Navigation dans l'œuvre de Paul Le Bohec, pour une école réparatrice de destins
Navigation dans l'œuvre de Paul Le Bohec, pour une école réparatrice de destins

Décloisonner oui, mais…

L’expérience du décloisonnement à l’ICEM est assez ancienne et assez diverse pour qu’on puisse faire utilement le point. D’ailleurs, en tout domaine, il est nécessaire de temps en temps, de revoir les choses car le monde bouge énormément. Et des positions qui s’étaient avérées justes en leur temps deviennent soudain caduques sans qu’on s’en aperçoive.

Ce qui me pousse à intervenir, ce sont divers échos que je reçois de l’existence d’un problème à ce niveau. Pourtant, j’ai encore vu assez récemment des classes et des écoles qui fonctionnaient parfaitement dans ce type d’organisation. Ce n’est pas à elles que je fais allusion. D’ailleurs, elles ont l’esprit assez critique et elles sont encore assez vivantes pour opérer d’elles-mêmes les rectifications qui s’imposent. C’est plutôt pour donner un coup de pouce à ceux qui ressentent mal leur situation et bougeraient peut-être si des arguments pouvaient les convaincre qu’il ne faut plus laisser les choses suivre ce cours.

Un facteur d’instabilité
Moi, j’ai envie de dire :
« En 1985, il ne faut plus parler de décloisonnement mais de recloisonnement. »
La vie des enfants est actuellement dominée par des facteurs de dispersion : circulation (mouvements, bruits), télé, radios, musique... Aussi on ne peut s’étonner que les enseignants les trouvent instables. À mon avis le décloisonnement aggrave les choses. Et de plus, il ne sert pratiquement à rien car le temps qu’il offre est si court, qu’on ne peut bâtir rien de solide et surtout rien d’utile. On commence toujours mais on n’atteint jamais le palier ; on retombe toujours à zéro sans avoir jamais rien possédé.

Ce qui me fait penser à cela, c’est que je viens de relire « Les dessins de Patrick » et surtout « Rémi à la conquête du langage écrit » (Tome III) que je redécouvre avec étonnement, avec l’impression de ne pas avoir apporté assez d’attention à cette brochure et à ses enseignements. Et je continue à compulser et à suivre des séries de documents d’expression et de création (maternelles).
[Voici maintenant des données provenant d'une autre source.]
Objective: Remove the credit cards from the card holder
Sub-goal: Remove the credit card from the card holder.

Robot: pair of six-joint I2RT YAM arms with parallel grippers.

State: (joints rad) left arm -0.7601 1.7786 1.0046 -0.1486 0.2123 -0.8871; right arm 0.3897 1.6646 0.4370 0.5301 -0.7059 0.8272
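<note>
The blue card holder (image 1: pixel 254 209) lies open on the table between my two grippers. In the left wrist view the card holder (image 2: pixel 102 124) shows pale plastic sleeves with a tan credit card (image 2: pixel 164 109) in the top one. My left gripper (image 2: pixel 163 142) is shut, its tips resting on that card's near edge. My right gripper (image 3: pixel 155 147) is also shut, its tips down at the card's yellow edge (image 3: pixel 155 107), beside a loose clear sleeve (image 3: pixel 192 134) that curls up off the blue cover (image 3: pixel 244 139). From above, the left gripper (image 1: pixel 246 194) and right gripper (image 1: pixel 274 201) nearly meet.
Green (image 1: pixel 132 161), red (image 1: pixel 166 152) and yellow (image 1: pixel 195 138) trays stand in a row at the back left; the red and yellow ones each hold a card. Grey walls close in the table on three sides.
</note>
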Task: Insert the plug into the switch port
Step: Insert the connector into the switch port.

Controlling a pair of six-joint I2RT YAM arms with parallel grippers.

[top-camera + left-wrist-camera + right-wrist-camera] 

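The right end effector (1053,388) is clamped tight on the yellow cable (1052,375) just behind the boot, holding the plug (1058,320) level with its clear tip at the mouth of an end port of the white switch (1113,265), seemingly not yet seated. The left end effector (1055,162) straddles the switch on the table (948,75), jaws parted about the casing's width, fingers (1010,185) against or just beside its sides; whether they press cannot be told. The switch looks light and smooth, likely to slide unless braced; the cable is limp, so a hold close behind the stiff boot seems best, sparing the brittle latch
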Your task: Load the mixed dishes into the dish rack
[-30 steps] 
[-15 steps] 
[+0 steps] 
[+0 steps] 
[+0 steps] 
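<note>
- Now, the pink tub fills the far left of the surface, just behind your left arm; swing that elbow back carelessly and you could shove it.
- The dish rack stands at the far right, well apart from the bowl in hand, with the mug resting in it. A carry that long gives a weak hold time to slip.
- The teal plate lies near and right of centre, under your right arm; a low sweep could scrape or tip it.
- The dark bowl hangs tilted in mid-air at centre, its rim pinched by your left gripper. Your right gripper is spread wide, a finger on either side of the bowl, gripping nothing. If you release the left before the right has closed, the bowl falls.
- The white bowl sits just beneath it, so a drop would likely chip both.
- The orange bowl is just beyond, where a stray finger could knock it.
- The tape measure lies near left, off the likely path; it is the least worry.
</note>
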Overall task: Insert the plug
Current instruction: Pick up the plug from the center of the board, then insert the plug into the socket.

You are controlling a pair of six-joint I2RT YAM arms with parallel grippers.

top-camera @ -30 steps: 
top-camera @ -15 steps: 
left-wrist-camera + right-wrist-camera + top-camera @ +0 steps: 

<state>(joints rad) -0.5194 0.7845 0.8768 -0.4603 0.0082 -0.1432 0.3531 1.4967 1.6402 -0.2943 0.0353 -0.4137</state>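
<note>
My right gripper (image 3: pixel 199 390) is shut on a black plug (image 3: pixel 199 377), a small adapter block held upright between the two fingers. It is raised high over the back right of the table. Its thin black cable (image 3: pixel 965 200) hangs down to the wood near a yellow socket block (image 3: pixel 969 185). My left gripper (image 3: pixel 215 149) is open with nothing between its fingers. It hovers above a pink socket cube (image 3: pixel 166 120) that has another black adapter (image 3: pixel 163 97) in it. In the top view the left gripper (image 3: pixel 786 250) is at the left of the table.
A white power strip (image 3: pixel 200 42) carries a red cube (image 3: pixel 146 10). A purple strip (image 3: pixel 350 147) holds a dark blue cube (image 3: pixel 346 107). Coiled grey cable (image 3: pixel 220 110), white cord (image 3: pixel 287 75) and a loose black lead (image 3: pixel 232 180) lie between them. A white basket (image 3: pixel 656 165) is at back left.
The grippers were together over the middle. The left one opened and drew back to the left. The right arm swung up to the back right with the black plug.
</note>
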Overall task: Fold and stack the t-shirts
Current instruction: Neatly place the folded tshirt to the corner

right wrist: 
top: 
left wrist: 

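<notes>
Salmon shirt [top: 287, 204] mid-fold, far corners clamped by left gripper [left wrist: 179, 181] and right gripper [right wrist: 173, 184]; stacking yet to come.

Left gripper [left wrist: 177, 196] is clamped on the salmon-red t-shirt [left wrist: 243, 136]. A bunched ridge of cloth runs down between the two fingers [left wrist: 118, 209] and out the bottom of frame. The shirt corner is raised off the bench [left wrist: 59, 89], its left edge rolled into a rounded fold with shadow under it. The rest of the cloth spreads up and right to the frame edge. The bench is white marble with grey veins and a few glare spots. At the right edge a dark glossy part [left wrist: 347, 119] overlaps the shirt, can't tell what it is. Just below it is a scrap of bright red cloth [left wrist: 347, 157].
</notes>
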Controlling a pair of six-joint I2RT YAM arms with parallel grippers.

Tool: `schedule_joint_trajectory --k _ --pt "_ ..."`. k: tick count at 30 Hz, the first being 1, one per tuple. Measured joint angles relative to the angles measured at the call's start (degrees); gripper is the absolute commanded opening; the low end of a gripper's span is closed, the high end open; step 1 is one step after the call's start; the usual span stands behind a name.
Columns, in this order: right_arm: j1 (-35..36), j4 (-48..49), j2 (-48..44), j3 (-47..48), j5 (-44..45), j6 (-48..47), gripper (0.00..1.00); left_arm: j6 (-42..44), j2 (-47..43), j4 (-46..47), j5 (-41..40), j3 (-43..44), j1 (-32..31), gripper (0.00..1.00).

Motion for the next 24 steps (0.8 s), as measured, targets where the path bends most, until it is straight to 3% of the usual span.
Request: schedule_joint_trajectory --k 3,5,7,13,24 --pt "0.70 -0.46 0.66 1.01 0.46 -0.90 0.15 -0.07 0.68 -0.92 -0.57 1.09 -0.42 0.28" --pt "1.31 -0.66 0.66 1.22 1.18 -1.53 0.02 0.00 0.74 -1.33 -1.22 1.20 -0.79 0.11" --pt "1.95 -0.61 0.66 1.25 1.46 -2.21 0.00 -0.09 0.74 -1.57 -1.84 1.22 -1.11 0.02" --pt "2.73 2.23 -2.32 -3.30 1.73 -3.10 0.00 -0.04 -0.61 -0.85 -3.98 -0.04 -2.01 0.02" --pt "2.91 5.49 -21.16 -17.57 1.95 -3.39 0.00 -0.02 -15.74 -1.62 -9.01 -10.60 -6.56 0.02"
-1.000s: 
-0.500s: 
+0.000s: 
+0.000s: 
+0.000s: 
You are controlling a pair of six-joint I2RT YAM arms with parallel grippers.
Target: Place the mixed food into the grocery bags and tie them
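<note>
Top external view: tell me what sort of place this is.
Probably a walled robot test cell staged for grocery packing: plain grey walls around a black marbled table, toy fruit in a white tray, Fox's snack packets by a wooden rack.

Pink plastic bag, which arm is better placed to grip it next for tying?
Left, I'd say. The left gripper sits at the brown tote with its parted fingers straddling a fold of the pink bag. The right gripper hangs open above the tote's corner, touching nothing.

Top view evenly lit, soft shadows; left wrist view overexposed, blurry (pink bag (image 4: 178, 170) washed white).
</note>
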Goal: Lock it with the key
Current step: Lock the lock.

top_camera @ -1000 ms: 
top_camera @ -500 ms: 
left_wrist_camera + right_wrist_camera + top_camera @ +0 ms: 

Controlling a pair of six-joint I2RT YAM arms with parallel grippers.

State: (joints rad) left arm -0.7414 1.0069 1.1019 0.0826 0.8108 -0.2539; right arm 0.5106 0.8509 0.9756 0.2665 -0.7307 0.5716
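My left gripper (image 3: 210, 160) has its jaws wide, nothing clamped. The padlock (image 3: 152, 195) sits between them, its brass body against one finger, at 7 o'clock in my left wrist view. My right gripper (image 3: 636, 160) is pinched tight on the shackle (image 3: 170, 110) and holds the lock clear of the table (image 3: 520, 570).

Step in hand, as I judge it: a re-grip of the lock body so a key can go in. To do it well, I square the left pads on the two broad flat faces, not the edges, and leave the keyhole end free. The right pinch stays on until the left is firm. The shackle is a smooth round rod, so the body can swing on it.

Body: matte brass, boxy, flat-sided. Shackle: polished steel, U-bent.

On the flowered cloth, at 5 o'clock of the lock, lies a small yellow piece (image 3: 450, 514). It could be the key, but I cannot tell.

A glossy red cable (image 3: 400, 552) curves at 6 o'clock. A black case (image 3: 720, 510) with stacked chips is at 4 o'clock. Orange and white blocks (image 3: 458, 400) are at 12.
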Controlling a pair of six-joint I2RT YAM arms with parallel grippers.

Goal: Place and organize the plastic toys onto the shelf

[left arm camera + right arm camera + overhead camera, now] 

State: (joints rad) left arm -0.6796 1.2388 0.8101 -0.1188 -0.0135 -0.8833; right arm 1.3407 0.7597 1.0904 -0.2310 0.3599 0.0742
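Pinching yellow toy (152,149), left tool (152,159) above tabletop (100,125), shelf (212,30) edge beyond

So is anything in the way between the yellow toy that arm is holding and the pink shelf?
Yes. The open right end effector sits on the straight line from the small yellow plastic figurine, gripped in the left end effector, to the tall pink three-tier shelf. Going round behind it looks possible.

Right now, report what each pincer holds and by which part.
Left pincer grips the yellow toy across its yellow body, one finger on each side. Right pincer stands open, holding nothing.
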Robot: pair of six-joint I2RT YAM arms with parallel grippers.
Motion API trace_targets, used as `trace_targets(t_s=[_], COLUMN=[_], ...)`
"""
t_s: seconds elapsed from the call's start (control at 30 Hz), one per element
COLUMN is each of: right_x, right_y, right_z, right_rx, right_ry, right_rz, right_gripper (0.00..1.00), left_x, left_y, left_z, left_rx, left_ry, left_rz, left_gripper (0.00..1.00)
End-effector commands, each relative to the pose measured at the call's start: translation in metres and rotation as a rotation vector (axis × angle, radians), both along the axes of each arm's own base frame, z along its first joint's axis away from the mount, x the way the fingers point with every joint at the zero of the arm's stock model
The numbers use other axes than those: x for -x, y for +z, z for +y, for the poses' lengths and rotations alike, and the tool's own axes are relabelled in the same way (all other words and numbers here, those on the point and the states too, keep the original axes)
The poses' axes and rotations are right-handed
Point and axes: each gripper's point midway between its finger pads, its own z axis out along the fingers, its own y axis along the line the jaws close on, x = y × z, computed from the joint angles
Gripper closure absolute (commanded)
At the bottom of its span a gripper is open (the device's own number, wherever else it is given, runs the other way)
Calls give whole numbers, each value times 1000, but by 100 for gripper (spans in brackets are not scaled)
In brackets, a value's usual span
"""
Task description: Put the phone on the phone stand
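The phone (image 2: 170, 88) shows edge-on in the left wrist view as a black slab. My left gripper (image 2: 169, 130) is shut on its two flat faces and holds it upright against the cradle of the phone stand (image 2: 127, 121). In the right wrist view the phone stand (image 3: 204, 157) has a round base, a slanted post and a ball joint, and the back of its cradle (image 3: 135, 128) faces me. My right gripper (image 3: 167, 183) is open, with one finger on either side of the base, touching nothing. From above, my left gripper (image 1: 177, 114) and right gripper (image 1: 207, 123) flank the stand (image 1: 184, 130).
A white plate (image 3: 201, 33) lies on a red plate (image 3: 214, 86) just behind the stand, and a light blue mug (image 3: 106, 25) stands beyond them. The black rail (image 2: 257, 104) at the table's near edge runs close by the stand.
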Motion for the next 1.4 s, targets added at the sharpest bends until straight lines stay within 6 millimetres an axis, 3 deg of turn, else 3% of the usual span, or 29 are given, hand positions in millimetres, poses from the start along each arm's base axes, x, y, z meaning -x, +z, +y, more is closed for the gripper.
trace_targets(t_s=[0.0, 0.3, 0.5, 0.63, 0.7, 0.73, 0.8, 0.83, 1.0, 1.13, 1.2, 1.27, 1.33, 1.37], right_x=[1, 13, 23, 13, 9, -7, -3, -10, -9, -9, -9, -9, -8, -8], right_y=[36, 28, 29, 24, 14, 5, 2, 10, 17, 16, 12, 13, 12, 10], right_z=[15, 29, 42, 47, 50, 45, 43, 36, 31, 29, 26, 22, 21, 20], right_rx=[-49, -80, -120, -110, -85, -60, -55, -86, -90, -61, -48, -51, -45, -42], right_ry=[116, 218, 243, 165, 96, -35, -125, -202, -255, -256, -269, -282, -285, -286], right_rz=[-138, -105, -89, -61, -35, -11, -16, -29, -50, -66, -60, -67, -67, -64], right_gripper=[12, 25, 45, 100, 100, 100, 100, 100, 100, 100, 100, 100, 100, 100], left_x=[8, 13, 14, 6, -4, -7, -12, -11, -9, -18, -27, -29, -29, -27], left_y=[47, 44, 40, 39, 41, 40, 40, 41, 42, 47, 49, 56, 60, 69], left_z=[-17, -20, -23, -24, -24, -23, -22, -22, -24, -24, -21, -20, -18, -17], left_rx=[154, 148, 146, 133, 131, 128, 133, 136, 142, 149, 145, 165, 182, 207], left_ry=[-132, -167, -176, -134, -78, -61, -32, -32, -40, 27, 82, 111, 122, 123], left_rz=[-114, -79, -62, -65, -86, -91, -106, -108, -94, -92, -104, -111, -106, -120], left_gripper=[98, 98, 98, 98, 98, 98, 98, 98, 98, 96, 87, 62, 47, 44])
Mais j’ai aussi l’occasion de visiter des classes décloisonnées ; j’assiste ainsi à des circulations dans des ateliers. C’est démentiel. Rien de cette façon ne pourra jamais se mettre en place, ce n’est qu’un simulacre d’activités, ce n’est que du remplissage. Les enfants changent souvent et, la plupart du temps, les maîtres sont devenus responsables d’atelier sans véritable compétence et, surtout, sans désir, sans attachement à l’activité qu’ils doivent prendre en charge. C’est souvent au hasard que les répartitions se font, la plupart du temps par élimination successive des domaines pour lesquels on ne se sent aucune affinité. Et cela se révèle un scandale aux yeux de tous ceux qui ont pu travailler un tant soit peu en continuité.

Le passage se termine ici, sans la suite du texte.